A thing of beauty is a joy forever


Impressive old forging hammers, made primarily in Belgium, and centuries-old anvils plus the accompanying tools make up the heritage with which we set to work on a daily basis to shape the ironwork into which we put our heart and soul.

To maintain our outstanding reputation as ironworkers, we strive to use old techniques for contemporary, sleek ironwork and the restoration of heritage pieces, in particular. We therefore find it very important to use the right tools to execute our ironwork according to the highest standards of our profession. Many of the hammers and anvils in our forge were handed down to us by our father and grandfather. Several forging hammers from Ateliers Demoors of Drogenbos are still in working order. In the early 20th century, this company was reputed for its metalworking machines, such as lathes and mechanical forging hammers. Many of our tools, such as swage blocks and embossing hammers, are centuries-old and were sourced from old forges. In our artisan smithy, raw and auxiliary materials are always available because we always try to reuse them as much as possible.

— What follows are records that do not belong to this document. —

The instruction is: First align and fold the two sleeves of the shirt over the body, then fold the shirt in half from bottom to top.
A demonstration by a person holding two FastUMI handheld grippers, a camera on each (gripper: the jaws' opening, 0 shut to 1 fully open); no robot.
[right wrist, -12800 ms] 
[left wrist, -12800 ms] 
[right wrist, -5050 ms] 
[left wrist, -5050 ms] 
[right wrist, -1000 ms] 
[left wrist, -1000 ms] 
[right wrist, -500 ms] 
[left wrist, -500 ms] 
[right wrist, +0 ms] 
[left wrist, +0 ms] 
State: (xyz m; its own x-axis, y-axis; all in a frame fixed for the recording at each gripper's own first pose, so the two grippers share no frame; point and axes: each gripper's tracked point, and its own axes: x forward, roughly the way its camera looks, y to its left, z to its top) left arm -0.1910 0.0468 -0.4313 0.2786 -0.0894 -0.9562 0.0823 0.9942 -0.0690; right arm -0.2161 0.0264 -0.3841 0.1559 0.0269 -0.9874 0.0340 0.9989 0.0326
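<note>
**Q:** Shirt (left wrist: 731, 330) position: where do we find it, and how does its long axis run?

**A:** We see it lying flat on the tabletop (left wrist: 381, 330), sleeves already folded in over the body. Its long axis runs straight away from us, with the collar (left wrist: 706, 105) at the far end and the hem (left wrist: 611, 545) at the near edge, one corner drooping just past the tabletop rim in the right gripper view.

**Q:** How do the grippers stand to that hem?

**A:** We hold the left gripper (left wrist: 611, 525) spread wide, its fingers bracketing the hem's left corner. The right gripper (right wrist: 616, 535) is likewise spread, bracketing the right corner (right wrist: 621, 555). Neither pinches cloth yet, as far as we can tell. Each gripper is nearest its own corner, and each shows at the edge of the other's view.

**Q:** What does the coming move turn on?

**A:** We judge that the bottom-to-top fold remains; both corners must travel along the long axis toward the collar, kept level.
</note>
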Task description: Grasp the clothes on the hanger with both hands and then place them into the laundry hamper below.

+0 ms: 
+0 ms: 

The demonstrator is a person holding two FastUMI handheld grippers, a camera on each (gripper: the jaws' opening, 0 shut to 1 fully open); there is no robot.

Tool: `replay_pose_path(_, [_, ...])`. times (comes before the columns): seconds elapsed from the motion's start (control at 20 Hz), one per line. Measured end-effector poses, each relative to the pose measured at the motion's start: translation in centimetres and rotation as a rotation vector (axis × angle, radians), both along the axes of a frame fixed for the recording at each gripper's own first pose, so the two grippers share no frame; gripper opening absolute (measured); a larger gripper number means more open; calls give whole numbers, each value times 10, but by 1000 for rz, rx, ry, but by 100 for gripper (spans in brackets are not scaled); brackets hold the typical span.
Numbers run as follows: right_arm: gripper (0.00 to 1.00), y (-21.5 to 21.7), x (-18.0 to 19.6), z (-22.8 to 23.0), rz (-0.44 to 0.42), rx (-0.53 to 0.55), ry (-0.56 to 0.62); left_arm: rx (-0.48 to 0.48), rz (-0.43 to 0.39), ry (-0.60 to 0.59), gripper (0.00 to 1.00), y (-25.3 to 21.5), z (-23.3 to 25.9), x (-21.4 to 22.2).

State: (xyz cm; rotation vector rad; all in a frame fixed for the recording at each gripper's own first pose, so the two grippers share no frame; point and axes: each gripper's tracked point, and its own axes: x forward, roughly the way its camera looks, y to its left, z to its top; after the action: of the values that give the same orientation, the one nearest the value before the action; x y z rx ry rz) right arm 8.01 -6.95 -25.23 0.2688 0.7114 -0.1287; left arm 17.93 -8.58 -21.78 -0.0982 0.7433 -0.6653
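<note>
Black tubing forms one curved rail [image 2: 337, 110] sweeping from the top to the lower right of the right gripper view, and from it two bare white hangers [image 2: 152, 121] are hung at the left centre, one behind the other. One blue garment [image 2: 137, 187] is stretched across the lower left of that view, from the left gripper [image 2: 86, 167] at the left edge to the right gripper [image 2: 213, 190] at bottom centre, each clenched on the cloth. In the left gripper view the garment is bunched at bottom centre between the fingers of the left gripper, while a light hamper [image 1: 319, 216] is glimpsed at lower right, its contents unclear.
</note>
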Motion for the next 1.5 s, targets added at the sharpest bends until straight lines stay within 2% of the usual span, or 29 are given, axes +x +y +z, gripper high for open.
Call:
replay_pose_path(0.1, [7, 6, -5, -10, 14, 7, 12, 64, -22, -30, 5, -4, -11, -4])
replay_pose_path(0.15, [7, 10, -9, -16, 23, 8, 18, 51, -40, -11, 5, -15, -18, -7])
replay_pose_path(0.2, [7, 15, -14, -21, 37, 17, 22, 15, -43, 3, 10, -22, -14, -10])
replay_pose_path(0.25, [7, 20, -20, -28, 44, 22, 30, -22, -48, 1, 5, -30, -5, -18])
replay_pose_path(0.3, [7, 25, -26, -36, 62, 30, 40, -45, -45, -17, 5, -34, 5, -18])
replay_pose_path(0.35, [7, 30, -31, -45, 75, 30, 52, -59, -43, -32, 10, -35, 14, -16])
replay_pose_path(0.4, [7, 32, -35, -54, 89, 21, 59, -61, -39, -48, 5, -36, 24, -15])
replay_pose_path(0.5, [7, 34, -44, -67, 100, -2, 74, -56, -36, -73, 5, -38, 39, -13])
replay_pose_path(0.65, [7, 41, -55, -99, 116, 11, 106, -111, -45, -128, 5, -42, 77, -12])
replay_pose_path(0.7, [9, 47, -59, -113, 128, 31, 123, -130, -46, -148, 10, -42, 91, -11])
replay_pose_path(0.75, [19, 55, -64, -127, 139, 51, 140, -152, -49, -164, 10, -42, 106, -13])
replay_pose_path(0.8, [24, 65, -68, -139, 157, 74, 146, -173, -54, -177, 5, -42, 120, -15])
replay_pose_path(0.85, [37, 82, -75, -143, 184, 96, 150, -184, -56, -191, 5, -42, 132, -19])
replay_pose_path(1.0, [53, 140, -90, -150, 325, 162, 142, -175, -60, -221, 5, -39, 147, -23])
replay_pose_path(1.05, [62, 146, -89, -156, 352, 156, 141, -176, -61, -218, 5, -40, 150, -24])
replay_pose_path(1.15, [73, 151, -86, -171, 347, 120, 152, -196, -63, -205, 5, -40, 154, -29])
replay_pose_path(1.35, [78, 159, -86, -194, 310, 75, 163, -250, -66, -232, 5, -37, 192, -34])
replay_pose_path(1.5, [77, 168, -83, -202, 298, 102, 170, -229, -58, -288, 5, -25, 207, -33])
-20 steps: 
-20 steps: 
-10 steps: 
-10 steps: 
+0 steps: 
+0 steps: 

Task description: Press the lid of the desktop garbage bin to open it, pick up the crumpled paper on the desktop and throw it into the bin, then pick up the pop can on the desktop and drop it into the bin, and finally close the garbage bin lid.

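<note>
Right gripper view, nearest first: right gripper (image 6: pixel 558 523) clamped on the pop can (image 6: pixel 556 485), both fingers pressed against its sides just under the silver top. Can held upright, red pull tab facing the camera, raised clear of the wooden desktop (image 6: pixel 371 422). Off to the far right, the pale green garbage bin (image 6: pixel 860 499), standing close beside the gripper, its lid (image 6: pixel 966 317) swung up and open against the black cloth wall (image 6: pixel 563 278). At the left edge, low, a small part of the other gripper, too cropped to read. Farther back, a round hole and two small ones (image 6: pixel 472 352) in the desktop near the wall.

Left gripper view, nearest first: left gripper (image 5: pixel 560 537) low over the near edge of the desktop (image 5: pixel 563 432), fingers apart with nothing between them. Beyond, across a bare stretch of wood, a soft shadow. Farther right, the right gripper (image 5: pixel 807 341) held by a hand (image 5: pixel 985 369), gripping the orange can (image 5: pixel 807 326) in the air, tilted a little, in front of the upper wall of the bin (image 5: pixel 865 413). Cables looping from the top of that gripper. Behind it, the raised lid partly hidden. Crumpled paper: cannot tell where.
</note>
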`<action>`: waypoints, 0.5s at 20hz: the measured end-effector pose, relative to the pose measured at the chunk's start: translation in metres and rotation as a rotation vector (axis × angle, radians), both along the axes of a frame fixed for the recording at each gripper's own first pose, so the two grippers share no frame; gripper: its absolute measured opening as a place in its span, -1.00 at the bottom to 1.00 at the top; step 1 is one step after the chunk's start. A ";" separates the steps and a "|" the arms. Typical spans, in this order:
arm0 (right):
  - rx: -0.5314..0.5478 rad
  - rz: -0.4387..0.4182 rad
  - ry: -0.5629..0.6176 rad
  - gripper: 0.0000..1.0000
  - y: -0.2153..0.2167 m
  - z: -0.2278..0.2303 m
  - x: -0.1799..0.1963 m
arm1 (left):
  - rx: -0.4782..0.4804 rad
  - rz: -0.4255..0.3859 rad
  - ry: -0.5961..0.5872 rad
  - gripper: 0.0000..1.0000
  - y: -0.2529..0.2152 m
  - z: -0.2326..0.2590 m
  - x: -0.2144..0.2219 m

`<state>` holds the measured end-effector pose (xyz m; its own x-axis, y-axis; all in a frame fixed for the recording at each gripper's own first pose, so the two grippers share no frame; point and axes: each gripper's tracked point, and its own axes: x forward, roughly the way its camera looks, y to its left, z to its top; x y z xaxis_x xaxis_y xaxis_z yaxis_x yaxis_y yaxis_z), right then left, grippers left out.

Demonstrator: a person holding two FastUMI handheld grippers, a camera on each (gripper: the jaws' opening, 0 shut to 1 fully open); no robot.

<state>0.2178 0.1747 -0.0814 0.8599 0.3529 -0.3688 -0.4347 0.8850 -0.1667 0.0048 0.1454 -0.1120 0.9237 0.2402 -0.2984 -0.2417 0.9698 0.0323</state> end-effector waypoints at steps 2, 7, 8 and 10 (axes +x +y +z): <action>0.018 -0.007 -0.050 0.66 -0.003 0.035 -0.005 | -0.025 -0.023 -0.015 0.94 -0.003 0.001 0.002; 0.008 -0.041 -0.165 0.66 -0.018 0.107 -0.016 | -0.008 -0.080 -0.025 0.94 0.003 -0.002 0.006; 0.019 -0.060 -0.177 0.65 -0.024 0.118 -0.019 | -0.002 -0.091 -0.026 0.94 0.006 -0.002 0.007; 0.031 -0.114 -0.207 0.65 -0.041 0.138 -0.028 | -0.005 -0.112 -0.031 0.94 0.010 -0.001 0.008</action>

Wrought iron, brass, bronze, or copper: each of these raw materials requires a different approach. “Just like in cooking, metal glows in different ways and some metals glow faster than others. Forging bronze, for example, is a very complex process because the glow can be difficult to observe at such high temperatures. This also explains why our forge is so dimly lit. You can only clearly distinguish between a gentle glow and a white-red-hot glow in semi-darkness. A piece can be heated perfectly to the point at a given instant but may melt five seconds later, as a result of which all your work was in vain.”

Workshop and machines

Machines are arranged across the shop floor.

Design office

From the sketch to the finished product

Our work


As artisan blacksmiths, working in the construction industry, we want to use our knowledge and skills to enhance the cultural value of the environment in which we live. And help preserve this heritage for generations to come. That is why it is so important to understand the material used to produce old ironwork and the techniques used by traditional craftsmen. Current building practice relies heavily on steel and countless alloys, such as stainless steel and aluminium, compared with the past when wrought iron and cast iron were widely used. Different production methods are used for old ironwork and steel. When crafting something from wrought iron, the metal resembles bread dough or candy taffy, whereas steel and iron are liquid. This results in significant differences in terms of composition and structure. Old wrought iron has a layered and fibrous structure with slag, in addition to a low carbon content between 0.02% and 0.07%. Steel has a homogeneous structure. You need specialist knowledge and experience to disassemble the joined forgings, treat them with care (we choose a new finish based on colour research) and re-join them, in accordance with the original technique. During the restoration process, any missing or excessively damaged parts are re-manufactured from wrought iron.